Output the material exactly, line by line.

[Given information]
::::::::::

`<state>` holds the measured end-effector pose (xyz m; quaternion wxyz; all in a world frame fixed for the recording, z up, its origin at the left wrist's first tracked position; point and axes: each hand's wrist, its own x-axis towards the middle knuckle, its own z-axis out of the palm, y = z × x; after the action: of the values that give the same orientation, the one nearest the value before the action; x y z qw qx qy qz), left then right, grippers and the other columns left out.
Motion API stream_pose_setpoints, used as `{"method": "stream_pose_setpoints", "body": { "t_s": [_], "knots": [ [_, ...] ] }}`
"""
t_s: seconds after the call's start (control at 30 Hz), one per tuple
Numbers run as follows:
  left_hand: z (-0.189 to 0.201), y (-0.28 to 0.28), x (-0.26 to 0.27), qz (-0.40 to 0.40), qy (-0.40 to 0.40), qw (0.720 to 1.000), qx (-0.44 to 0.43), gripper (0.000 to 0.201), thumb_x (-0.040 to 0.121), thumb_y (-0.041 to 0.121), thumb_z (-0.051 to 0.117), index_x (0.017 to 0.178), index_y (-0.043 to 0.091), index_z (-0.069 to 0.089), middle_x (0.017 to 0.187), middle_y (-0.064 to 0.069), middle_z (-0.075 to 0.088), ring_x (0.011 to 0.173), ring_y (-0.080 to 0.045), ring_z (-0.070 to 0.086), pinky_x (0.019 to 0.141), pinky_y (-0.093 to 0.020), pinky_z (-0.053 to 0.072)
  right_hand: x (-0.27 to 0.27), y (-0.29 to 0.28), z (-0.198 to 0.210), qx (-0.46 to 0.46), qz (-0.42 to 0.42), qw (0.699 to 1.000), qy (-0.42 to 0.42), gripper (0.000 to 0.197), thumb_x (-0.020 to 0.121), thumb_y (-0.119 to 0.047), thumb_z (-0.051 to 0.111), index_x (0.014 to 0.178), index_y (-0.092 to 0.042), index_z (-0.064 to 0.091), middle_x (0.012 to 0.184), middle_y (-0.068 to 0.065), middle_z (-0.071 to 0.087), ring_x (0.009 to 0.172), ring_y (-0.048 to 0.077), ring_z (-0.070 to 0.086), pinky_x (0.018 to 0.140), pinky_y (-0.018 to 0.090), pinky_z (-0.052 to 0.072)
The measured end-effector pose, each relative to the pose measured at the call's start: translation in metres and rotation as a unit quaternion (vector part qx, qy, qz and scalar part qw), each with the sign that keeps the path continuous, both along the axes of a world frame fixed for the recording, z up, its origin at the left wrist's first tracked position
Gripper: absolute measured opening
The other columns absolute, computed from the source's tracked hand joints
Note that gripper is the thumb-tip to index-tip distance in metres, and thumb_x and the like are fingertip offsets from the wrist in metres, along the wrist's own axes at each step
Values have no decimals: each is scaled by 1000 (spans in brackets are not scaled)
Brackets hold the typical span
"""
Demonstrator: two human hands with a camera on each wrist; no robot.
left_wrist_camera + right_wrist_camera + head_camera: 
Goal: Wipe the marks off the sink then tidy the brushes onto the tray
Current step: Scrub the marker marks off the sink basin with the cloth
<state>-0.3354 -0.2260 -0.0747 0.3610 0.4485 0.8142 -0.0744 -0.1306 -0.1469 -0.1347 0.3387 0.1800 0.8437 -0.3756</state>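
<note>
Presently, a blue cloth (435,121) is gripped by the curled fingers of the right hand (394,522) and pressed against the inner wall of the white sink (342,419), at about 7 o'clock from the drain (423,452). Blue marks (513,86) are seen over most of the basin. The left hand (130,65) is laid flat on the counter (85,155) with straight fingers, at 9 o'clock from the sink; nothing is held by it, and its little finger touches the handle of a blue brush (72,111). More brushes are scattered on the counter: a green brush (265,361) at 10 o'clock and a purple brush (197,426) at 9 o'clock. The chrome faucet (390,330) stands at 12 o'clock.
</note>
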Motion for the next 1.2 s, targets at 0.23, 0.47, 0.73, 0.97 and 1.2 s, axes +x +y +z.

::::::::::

[Answer area]
`<state>` holds the measured end-effector pose (xyz m; quaternion wxyz; all in a world frame fixed for the recording, z up, its origin at the left wrist's first tracked position; point and axes: each hand's wrist, its own x-axis towards the middle knuckle, its own z-axis out of the palm, y = z × x; after the action: of the values that give the same orientation, the one nearest the value before the action; x y z qw qx qy qz), left then right, grippers and the other columns left out.
Motion API stream_pose_setpoints, used as `{"method": "stream_pose_setpoints", "body": { "t_s": [_], "knots": [ [_, ...] ] }}`
"""
t_s: seconds after the call's start (control at 30 Hz), one per tuple
Numbers run as follows:
  left_hand: z (-0.189 to 0.201), y (-0.28 to 0.28), x (-0.26 to 0.27), qz (-0.40 to 0.40), qy (-0.40 to 0.40), qw (0.720 to 1.000), qx (-0.44 to 0.43), gripper (0.000 to 0.201), thumb_x (-0.040 to 0.121), thumb_y (-0.041 to 0.121), thumb_z (-0.051 to 0.117), index_x (0.017 to 0.178), index_y (-0.043 to 0.091), index_z (-0.069 to 0.089), middle_x (0.017 to 0.187), middle_y (-0.064 to 0.069), middle_z (-0.075 to 0.088), ring_x (0.011 to 0.173), ring_y (-0.080 to 0.045), ring_z (-0.070 to 0.086), pinky_x (0.019 to 0.141), pinky_y (-0.093 to 0.020), pinky_z (-0.053 to 0.072)
  right_hand: x (-0.27 to 0.27), y (-0.29 to 0.28), z (-0.198 to 0.210), qx (-0.46 to 0.46), qz (-0.42 to 0.42), qw (0.699 to 1.000), qy (-0.42 to 0.42), gripper (0.000 to 0.197), thumb_x (-0.020 to 0.121), thumb_y (-0.119 to 0.047), thumb_z (-0.051 to 0.111), index_x (0.014 to 0.178), index_y (-0.092 to 0.042), index_z (-0.064 to 0.091), middle_x (0.012 to 0.184), middle_y (-0.068 to 0.065), middle_z (-0.071 to 0.087), ring_x (0.009 to 0.172), ring_y (-0.048 to 0.077), ring_z (-0.070 to 0.086), pinky_x (0.018 to 0.140), pinky_y (-0.018 to 0.090), pinky_z (-0.052 to 0.072)
The measured end-effector pose, each relative to the pose measured at the call's start: translation in metres and rotation as a unit quaternion (vector part qx, qy, qz and scalar part qw), each with the sign that keeps the path continuous, both along the axes of a world frame fixed for the recording, z up, its origin at the left wrist's first tracked position
Gripper: absolute measured opening
The other columns absolute, computed from the source's tracked hand joints
Note that gripper is the thumb-tip to index-tip distance in metres, and thumb_x and the like are fingertip offsets from the wrist in metres, along the wrist's own axes at each step
Values have no decimals: each is scaled by 1000 (spans in brackets are not scaled)
Brackets hold the typical span
"""
Demonstrator: two human hands with a camera on each wrist; no robot.
left_wrist_camera + right_wrist_camera + head_camera: 
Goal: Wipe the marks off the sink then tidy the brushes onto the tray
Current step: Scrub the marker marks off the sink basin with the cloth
<state>-0.3354 -0.2260 -0.0747 0.3610 0.4485 0.8142 -0.0744 -0.1306 -0.1469 -0.1347 0.3387 0.1800 0.8437 -0.3756</state>
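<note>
Presently, a blue cloth (435,121) is gripped by the curled fingers of the right hand (394,522) and pressed against the inner wall of the white sink (342,419), at about 7 o'clock from the drain (423,452). Blue marks (513,86) are seen over most of the basin. The left hand (130,65) is laid flat on the counter (85,155) with straight fingers, at 9 o'clock from the sink; nothing is held by it, and its little finger touches the handle of a blue brush (72,111). More brushes are scattered on the counter: a green brush (265,361) at 10 o'clock and a purple brush (197,426) at 9 o'clock. The chrome faucet (390,330) stands at 12 o'clock.
</note>
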Motion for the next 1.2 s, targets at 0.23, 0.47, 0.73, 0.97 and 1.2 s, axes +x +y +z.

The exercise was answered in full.